§ **Task item**:
Each line below with the word "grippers" needs to be copied.

§ **Dataset section**:

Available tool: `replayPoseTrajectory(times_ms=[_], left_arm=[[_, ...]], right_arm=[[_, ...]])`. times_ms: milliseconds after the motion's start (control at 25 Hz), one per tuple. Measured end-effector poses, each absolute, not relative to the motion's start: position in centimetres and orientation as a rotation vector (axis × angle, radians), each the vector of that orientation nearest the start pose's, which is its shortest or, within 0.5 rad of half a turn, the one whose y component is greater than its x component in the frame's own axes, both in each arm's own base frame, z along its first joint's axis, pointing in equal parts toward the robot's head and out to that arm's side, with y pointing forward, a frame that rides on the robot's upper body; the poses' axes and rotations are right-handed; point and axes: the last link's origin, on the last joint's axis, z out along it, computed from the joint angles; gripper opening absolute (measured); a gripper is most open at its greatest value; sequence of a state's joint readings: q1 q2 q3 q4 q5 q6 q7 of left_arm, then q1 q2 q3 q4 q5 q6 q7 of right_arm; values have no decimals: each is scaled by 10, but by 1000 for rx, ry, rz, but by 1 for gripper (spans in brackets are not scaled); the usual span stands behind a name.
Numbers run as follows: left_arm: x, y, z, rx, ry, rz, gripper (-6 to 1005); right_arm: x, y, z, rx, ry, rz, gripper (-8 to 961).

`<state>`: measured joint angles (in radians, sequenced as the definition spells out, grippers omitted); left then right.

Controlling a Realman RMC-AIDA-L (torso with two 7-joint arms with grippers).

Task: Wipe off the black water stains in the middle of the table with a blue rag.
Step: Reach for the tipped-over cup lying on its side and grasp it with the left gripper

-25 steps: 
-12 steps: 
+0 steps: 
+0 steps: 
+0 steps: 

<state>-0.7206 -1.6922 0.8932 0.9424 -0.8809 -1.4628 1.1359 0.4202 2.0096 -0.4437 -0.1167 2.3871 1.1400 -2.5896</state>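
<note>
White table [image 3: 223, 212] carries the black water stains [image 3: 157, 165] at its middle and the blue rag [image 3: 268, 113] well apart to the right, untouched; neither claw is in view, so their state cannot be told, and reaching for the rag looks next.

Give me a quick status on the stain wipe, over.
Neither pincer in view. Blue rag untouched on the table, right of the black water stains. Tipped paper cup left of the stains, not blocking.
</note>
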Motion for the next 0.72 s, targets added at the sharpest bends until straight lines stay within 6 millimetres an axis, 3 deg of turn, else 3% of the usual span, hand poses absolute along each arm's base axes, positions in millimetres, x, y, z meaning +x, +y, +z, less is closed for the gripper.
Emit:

§ **Output**:
`<state>`: measured joint angles (in radians, sequenced as the definition spells out, grippers omitted); left then right.
Controlling a Realman RMC-AIDA-L (torso with two 7-joint arms with grippers).

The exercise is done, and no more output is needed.